Marroquin was also hired as Associated Editor of the Mexican edition of the Rolling Stone magazine, named Piedra Rodante, writing about music, politics and social issues. He came in contact with some other leading personalities of La Onda such as José Agustín, Parménides Garcia, Juan Tovar, Mayita Campos and Carlos Baca. As part of the magazine he attended the Avandaro Festival and on the eve of the Avandarazo, Marroquín wrote, in defense of the festival, a memorable article in Piedra Rodante named "Dios quiere que llueva para unirnos" (God wants the rain so we can unite). With the hippie movement waning and as final testimony of those intense years of working inside La Onda, Marroquín wrote the book, La contracultura como protesta (The counterculture as protest) considered one of the few serious works for the study of this particular movement written by a La Onda intellectual.

== Liberation theology ==
From 1973 onwards, Marroquín dedicated most of his time to expand his ties with the Liberation theology movement, further angering traditional clergymen by participating with other like-minded priests and even Marxist collaborators.
In the early 1980s he enrolled in the prestigious Puebla University graduating in anthropology.
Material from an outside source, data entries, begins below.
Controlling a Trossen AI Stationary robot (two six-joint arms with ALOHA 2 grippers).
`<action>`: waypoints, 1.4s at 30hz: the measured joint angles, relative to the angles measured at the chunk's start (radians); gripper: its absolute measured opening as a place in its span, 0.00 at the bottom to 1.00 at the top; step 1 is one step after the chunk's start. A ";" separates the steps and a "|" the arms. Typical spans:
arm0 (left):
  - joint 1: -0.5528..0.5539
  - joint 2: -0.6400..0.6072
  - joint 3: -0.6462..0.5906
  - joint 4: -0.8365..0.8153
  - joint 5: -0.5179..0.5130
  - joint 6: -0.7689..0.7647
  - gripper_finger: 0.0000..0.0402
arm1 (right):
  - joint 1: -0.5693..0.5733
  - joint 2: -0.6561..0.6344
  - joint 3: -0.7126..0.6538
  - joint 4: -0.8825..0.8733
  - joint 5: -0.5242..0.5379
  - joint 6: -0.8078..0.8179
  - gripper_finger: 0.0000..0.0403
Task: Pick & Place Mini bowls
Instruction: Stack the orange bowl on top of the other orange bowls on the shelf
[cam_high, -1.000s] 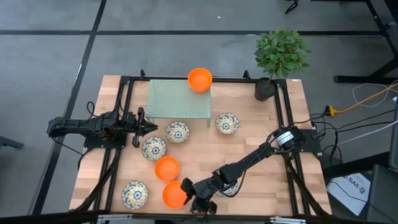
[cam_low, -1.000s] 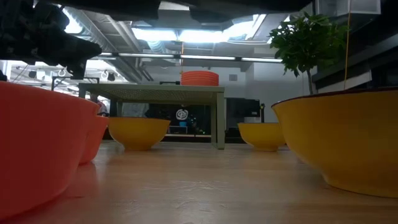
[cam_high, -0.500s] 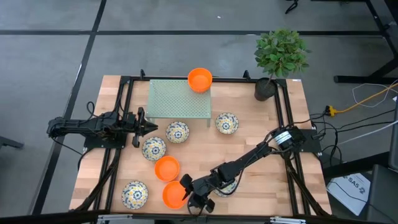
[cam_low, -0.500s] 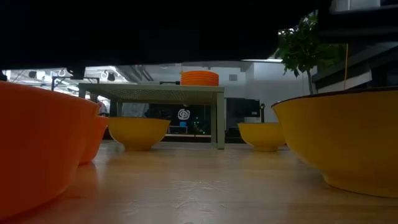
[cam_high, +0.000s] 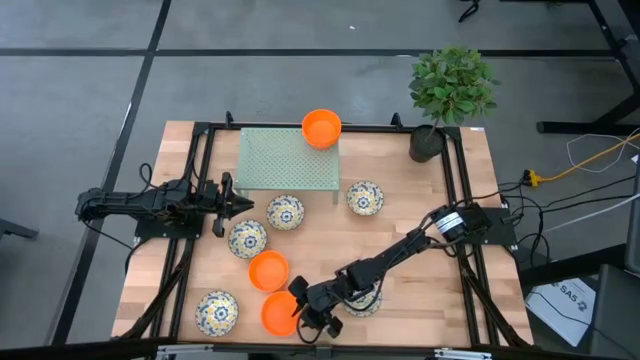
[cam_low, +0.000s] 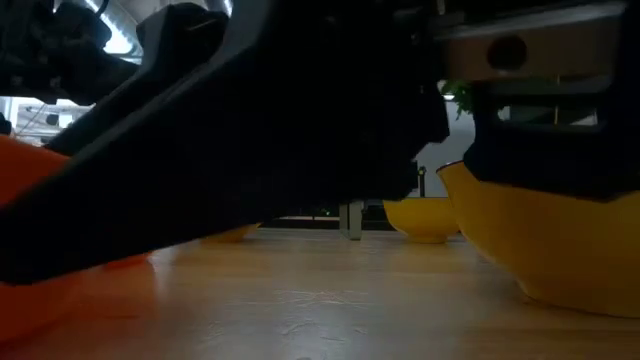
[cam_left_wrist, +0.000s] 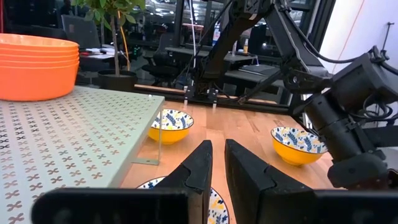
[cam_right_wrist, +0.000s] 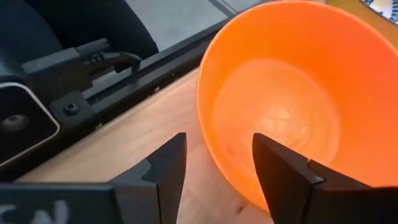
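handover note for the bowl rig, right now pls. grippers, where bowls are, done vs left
Right gripper: open, fingers straddling the rim of the front orange bowl, not closed on it.
Left gripper: nearly shut, empty, parked by the mesh stand.
Done: a stack of orange bowls sits on the stand.
Left on the table: second orange bowl and five patterned bowls, one partly under the right arm.
Next, probably: close on the rim and lift.

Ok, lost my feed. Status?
Right gripper open, straddling near orange bowl's rim. Left gripper idle by the raised platform. Nothing in the way.
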 joint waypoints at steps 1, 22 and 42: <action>0.000 0.000 0.000 -0.001 0.000 0.000 0.09 | -0.001 0.000 0.000 -0.001 0.000 0.000 0.45; 0.000 0.000 0.000 0.000 0.000 0.000 0.09 | -0.002 -0.002 0.001 0.009 -0.014 -0.006 0.03; 0.000 0.000 0.000 0.000 0.000 0.000 0.09 | 0.014 -0.004 0.034 -0.073 -0.054 0.008 0.02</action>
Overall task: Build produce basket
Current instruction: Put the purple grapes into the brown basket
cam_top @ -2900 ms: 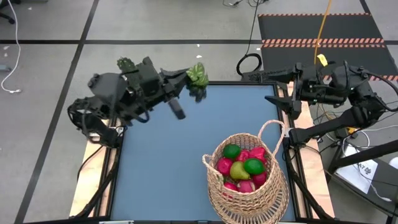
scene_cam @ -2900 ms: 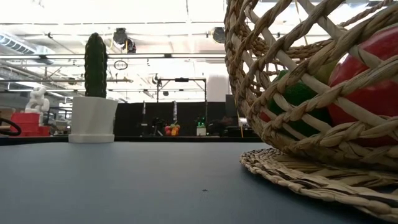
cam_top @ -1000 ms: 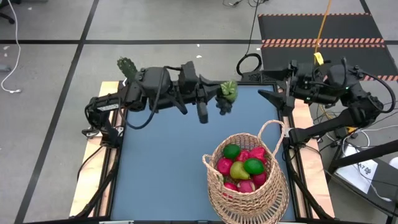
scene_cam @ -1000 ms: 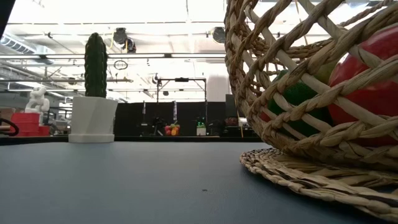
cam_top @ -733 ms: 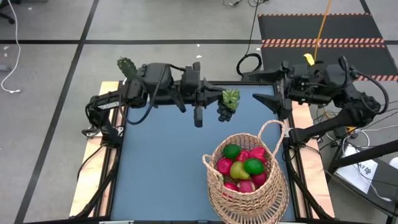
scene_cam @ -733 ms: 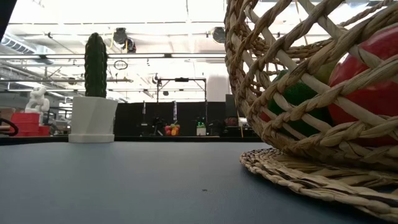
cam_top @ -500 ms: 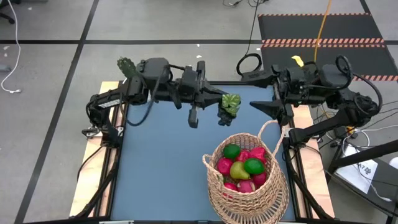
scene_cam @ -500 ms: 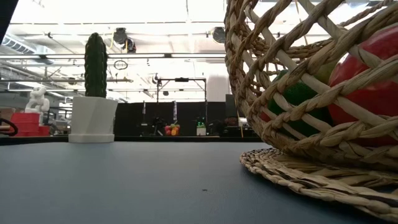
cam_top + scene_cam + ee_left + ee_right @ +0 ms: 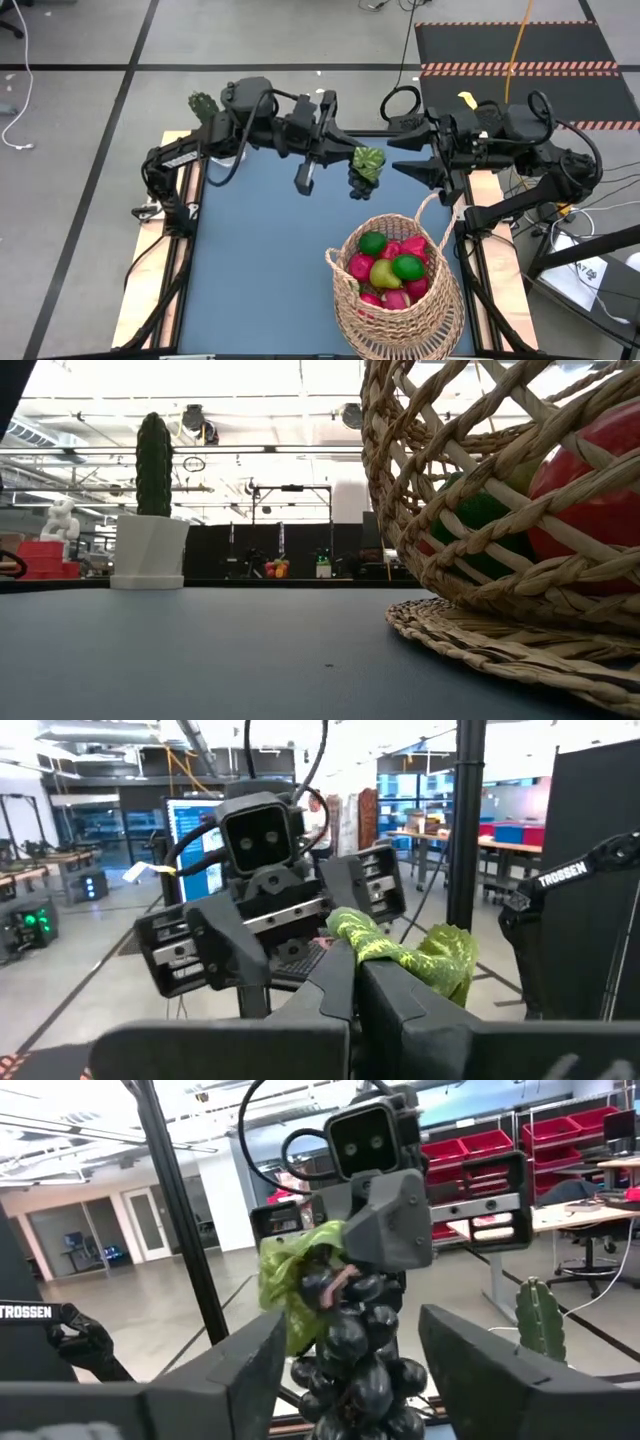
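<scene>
At five o'clock on our desk [image 9: 260, 260] sits the basket [image 9: 400, 300], filled with produce [image 9: 390, 268]. Toward twelve, our left gripper [image 9: 345, 158] clenches the grape bunch [image 9: 363, 170] by its leaf in mid-air, while our right gripper [image 9: 408, 168] faces it, jaws apart around the grapes.

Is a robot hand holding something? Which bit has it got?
Yes. The left gripper holds the grape bunch by its green leaf at the top. The right gripper has jaws open around the grapes, not gripping.

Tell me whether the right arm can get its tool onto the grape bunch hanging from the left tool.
Probably yes: the right tool is open with a finger on each side of the grape bunch, nothing between; the left tool holds it by its leaf.
</scene>
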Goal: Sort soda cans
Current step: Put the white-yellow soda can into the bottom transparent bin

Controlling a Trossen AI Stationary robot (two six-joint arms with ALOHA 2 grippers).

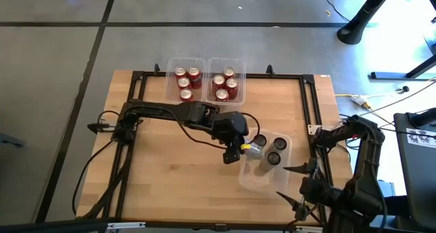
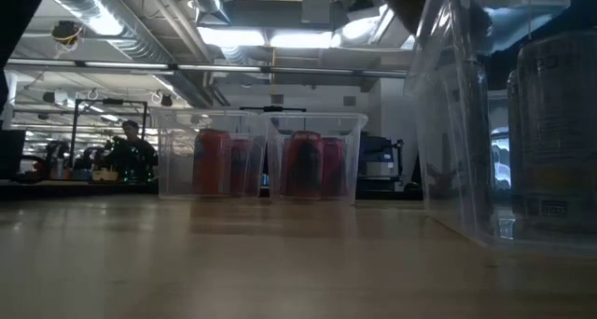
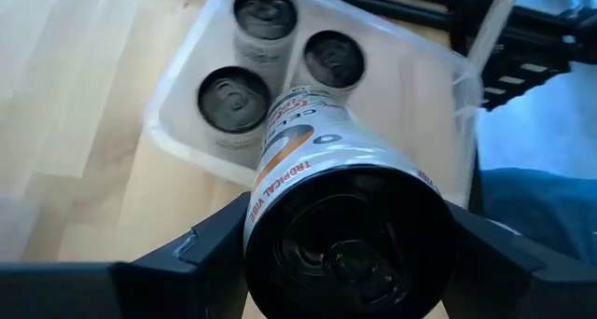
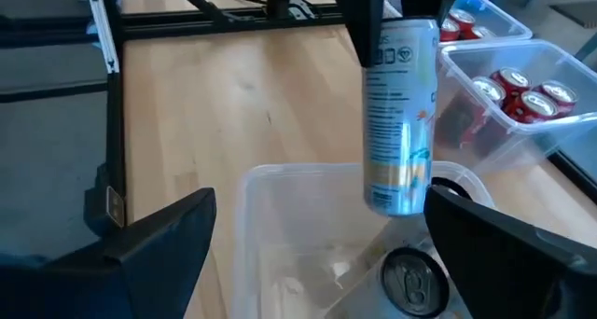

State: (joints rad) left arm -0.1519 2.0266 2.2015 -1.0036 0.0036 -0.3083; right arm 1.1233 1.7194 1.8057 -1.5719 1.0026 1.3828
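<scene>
My left gripper (image 1: 238, 150) is shut on a silver soda can (image 3: 317, 160) with orange print and holds it over a clear bin (image 1: 253, 180) at the table's middle right. Three dark-topped silver cans (image 3: 233, 100) stand in that bin's far part. Red soda cans (image 1: 186, 82) stand in two clear bins (image 1: 208, 63) at the table's far edge. My right gripper (image 4: 298, 254) waits open near the table's right near corner, facing the bin with nothing between its fingers. My left gripper pinches the silver can by two opposite sides of its wall (image 3: 270, 207), near the can's upper end, between its two fingers. The fingers slant down from the table's left and lie along the can. The can hangs nearly upright, its lower end (image 4: 396, 200) clear above the bin.
A black frame (image 1: 310, 103) runs round the wooden tabletop. In the low view the near bin's wall (image 2: 457, 123) stands close on the right. Bare wood (image 1: 177, 178) lies left of the near bin. Cables and stands lie on the floor beyond the right edge.
</scene>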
From 1983 to 1994 Marroquin moved to the problematic state of Oaxaca, supporting indigenous peoples' rights and studying their societies, publishing authoritative essays with the Universidad Autónoma Benito Juárez de Oaxaca press from subjects of anthropology of religion to Church-State relationships. He graduated with a Ph.D. at the Universidad Autónoma Metropolitana with the thesis "The religious conflict in Oaxaca 1976-1993". Released as a book, it received positive reviews.

Marroquin was a strong supporter of bishop Samuel Ruiz during the EZLN uprising.

== Recent activities ==
Marroquin currently works in the Parish of San Antonio Claret in Mexico City, where he wrote his memoirs named "Historia y profecia" (History and Prophecy).

== Literary works ==
- "Piedra Rodante", Nos.1-8. Editores Tribales, S.A. Mexico, 1971–1972.
- "La Contracultura como Protesta", Ed. Joaquín Mortiz, Mexico, 1975.
- "Lenguaje, Ideología y Clases Sociales: Las Vecindades de Puebla", UAP, Puebla, 1983.
- "La Cruz Mesiánica: Aproximación al Sincretismo de Oaxaca", Ed. Palabra / IISUABJO, Mexico, 1986. Second ed., 1999.
- "La Iglesia y el Poder": Ed. Dabar, Mexico, 1992.
- "¿Persecución Religiosa en Oaxaca?", Instituto Oaxaqueño de las Culturas, Mexico, 1994.
- "Dios en el Amanecer del Milenio", Ed. Dabar, Mexico, 1999.
- "En Servicio de la Palabra", Ed. Dabar, Mexico, 2003.
- "Otro mundo es posible: justicia, paz e integridad de la Creación y vida consagrada", Ediciones Claretianas, Spain, 2006.
- "El Conflicto Religioso: Oaxaca 1976-1992" UNAM/CEIICH /IISUABJO, Mexico, 2007.
- "Entre pasillos y escaparates: el Mall, signo de nuestro tiempo", IMDOSOC / BUAP /Misioneros Claretianos, Mexico, 2010.
- "Historia y Profecia" Bubok Publishing S.L., Spain, 2014.